# I'm sure most of you can relate....



## El Gato Loco (Jan 15, 2010)

Kids, grandkids. I bet most of you guys can relate with this one. I really like this song. I plan to drown some worms with our girls this weekend and I know it will be time well spent.


----------



## youngdon (Mar 10, 2010)

Funny you posted this, I just talked to my Daughter in CO this afternoon and she had spent the day at Monument lake fishing. I asked her how it was and she said not so good. I said they weren't biting huh she said no, they were, but that I wasn't there to fish with her.... It sure did make me feel good and bad at the same time.

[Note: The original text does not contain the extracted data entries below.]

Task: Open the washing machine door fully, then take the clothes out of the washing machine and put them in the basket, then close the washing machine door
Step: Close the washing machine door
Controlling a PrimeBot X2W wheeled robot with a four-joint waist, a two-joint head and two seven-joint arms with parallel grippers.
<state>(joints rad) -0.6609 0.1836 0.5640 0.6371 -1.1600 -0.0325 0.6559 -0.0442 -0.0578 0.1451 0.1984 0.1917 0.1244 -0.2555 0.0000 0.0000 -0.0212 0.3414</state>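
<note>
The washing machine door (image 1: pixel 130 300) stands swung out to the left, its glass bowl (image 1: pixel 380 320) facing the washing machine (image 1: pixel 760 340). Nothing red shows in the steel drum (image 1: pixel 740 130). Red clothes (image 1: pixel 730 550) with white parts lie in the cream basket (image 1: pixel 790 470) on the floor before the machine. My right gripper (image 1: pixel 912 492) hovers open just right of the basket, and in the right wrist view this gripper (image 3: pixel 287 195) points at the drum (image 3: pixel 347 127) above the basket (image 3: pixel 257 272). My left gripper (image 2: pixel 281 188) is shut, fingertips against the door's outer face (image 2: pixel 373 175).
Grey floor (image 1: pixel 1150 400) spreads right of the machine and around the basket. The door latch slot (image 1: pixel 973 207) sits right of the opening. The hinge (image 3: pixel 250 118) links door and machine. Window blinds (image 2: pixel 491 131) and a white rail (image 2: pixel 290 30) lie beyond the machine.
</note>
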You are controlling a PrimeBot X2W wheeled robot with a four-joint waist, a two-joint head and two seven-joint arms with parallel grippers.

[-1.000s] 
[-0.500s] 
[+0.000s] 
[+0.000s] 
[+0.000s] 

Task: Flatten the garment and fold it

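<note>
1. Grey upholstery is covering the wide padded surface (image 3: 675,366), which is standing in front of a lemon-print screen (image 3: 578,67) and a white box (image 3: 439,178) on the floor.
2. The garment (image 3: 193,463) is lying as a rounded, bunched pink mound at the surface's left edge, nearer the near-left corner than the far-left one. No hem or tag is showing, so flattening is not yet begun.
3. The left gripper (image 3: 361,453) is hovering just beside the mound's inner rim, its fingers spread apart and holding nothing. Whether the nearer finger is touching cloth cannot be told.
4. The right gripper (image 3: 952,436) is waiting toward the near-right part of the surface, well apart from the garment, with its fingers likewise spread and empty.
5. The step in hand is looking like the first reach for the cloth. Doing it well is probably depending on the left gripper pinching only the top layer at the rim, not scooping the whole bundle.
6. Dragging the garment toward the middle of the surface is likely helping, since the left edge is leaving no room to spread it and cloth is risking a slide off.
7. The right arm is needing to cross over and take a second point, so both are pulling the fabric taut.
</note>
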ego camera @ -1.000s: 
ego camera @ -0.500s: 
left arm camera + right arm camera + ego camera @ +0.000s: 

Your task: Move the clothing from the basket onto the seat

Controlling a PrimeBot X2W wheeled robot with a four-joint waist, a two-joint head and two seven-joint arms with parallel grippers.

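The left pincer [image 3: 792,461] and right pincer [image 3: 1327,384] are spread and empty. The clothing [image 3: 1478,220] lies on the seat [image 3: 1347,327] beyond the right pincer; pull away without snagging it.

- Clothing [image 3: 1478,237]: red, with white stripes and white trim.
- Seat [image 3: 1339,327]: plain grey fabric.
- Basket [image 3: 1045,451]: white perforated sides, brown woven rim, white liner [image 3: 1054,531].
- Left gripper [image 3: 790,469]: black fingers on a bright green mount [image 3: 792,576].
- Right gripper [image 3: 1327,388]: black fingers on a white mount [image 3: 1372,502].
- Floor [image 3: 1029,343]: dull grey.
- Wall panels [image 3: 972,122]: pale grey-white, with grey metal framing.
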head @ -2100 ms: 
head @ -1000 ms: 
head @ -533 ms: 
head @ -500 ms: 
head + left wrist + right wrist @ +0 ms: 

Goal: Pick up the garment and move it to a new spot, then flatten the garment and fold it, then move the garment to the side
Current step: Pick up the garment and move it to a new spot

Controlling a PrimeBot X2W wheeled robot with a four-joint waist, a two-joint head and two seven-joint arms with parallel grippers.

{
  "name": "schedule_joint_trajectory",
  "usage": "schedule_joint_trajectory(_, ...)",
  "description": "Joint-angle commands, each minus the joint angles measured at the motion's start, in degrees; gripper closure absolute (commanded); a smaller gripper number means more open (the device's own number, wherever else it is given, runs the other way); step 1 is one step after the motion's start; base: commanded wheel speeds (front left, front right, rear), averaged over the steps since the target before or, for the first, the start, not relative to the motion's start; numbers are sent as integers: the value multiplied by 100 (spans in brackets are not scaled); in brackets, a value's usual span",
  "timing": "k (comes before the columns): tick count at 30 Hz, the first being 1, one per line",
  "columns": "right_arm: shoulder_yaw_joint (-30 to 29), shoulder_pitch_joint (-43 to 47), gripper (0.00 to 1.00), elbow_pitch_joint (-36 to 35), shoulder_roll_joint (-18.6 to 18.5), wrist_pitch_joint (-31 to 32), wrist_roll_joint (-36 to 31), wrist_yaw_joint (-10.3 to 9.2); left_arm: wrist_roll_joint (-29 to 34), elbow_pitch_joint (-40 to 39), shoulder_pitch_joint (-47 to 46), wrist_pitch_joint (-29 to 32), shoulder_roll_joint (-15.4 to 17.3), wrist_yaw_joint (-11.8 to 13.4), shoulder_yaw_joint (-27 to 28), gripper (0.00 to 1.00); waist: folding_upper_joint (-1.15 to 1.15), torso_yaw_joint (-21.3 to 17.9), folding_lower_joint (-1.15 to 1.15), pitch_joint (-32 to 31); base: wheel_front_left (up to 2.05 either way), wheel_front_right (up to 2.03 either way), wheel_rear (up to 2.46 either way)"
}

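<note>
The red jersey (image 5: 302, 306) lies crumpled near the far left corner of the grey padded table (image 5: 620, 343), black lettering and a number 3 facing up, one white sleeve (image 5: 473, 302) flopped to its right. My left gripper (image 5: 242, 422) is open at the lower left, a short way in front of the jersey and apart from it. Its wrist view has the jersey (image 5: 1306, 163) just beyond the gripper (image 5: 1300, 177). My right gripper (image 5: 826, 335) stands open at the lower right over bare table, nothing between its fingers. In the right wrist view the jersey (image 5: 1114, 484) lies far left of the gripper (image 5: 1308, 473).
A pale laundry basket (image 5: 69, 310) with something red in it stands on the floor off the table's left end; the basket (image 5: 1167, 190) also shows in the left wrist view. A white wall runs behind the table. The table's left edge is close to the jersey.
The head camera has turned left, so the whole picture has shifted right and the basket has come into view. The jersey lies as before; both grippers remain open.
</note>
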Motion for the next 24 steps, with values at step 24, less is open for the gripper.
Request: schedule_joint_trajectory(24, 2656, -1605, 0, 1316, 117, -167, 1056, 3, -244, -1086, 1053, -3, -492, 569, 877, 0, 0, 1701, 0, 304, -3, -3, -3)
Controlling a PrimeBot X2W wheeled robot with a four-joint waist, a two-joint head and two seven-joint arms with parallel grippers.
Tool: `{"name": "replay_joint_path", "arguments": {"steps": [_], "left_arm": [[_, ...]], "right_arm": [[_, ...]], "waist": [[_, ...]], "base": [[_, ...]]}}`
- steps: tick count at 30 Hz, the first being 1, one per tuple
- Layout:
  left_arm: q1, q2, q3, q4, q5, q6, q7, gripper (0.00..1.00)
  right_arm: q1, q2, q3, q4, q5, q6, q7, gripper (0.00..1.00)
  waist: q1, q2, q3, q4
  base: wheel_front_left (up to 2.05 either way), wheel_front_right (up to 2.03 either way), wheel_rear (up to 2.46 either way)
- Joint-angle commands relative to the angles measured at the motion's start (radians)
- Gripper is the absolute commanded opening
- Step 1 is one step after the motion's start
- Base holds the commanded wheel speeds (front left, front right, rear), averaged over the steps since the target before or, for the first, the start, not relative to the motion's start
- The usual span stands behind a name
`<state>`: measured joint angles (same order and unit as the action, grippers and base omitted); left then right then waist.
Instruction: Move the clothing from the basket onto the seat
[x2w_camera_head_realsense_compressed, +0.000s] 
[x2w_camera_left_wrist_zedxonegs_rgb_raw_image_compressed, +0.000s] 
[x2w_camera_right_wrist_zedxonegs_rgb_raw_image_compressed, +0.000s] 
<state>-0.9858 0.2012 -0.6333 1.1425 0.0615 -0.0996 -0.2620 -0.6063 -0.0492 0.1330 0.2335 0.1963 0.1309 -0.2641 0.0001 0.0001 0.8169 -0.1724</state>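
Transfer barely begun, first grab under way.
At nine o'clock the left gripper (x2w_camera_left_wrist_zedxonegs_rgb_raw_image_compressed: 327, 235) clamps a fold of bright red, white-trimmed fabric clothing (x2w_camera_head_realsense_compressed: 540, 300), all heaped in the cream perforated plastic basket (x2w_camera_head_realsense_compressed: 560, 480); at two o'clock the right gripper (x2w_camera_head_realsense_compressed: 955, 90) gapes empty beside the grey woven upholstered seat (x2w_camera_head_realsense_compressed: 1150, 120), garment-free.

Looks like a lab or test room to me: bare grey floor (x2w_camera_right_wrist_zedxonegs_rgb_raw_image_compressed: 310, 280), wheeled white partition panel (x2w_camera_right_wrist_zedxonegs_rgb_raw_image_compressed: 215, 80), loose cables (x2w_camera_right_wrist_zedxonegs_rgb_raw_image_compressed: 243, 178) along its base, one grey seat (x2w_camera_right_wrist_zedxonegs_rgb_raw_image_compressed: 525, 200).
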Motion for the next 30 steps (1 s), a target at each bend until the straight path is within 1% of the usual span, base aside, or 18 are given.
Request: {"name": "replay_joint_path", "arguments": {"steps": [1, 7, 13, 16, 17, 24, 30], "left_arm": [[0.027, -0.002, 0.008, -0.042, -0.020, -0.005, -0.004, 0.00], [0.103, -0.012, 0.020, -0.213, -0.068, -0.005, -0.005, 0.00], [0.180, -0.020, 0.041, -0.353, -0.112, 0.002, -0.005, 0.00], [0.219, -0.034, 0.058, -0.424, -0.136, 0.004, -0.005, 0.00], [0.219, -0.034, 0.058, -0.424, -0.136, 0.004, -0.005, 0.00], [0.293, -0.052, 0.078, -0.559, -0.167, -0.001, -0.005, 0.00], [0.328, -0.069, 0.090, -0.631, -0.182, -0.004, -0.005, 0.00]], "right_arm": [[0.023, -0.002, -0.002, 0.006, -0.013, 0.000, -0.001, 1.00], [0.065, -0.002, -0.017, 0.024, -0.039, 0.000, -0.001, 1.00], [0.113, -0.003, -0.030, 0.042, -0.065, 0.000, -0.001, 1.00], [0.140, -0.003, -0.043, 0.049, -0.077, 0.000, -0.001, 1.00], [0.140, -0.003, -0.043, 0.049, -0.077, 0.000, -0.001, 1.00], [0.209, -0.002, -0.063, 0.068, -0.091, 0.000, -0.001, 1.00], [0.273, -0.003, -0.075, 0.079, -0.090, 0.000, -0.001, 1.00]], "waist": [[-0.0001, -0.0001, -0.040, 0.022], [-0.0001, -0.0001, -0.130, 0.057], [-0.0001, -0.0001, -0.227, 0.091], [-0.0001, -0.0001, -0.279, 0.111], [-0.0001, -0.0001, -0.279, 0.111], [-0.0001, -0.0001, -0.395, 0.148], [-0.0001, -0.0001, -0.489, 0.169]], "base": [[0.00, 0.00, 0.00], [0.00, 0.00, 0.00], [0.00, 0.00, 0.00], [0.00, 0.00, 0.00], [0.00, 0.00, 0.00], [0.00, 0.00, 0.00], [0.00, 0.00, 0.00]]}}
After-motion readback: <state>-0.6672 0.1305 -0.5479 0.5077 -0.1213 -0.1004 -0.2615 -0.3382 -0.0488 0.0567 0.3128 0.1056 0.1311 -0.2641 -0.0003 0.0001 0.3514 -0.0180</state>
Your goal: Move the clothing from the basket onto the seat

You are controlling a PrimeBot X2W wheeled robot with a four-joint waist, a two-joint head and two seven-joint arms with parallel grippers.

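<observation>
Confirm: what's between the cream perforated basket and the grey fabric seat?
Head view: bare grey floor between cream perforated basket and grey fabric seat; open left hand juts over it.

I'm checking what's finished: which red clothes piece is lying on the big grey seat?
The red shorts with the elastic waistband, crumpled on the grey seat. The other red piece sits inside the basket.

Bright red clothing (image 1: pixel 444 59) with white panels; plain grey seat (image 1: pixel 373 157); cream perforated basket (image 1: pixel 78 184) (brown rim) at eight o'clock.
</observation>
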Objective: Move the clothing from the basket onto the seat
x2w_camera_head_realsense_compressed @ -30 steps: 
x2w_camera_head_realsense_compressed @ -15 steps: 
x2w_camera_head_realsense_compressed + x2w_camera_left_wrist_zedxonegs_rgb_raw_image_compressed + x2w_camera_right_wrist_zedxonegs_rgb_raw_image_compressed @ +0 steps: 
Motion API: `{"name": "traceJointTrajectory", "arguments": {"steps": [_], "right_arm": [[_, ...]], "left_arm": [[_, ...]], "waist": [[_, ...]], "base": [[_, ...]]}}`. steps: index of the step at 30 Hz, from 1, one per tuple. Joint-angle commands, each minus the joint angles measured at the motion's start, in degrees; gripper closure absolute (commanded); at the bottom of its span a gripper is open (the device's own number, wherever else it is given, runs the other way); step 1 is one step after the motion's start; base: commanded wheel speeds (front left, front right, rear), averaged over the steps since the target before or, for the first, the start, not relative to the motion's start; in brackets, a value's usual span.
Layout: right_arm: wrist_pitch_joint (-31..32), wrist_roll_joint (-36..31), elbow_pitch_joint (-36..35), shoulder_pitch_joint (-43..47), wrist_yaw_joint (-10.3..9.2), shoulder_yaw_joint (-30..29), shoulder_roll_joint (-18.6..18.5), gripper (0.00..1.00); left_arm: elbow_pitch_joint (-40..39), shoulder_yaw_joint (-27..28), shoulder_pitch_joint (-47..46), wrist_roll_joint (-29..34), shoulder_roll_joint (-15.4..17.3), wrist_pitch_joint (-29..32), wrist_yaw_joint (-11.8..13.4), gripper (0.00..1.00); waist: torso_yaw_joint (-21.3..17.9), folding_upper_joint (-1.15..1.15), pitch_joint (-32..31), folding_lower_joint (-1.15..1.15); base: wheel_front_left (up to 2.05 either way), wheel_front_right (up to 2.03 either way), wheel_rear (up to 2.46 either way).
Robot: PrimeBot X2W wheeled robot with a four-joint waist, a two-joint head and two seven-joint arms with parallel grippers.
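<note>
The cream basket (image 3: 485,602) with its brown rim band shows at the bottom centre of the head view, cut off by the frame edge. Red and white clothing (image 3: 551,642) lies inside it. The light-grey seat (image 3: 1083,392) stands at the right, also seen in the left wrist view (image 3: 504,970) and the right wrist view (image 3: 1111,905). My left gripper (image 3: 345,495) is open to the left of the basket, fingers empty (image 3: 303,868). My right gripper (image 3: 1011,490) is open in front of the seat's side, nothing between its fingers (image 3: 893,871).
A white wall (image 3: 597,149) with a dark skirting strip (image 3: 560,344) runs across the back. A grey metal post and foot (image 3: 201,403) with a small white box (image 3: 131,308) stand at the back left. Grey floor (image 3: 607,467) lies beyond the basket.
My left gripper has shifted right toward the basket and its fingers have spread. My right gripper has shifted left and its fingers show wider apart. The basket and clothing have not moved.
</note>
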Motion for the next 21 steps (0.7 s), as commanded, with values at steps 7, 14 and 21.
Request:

Enjoy your day with the girls and be sure to take pics.


----------



## Mattuk (Oct 16, 2010)

Don thats a lovely story, no I'm not being funny at all, very touching. It make's me think that after all the struggles of having kids it might be worth it after all!


----------



## bones44 (Jan 7, 2011)

That song says it all. Reminds of the days spent "fishing" with my Dad. Don't remember any of the fish we caught, but sure can remember the good times. That's all that counts !!


----------



## youngdon (Mar 10, 2010)

Mattuk said:


> Don thats a lovely story, no I'm not being funny at all, very touching. It make's me think that after all the struggles of having kids it might be worth it after all!


Thanks Matt, I knew you were sincere.


----------



## Mattuk (Oct 16, 2010)

No thanks needed Don. One day maybe!


----------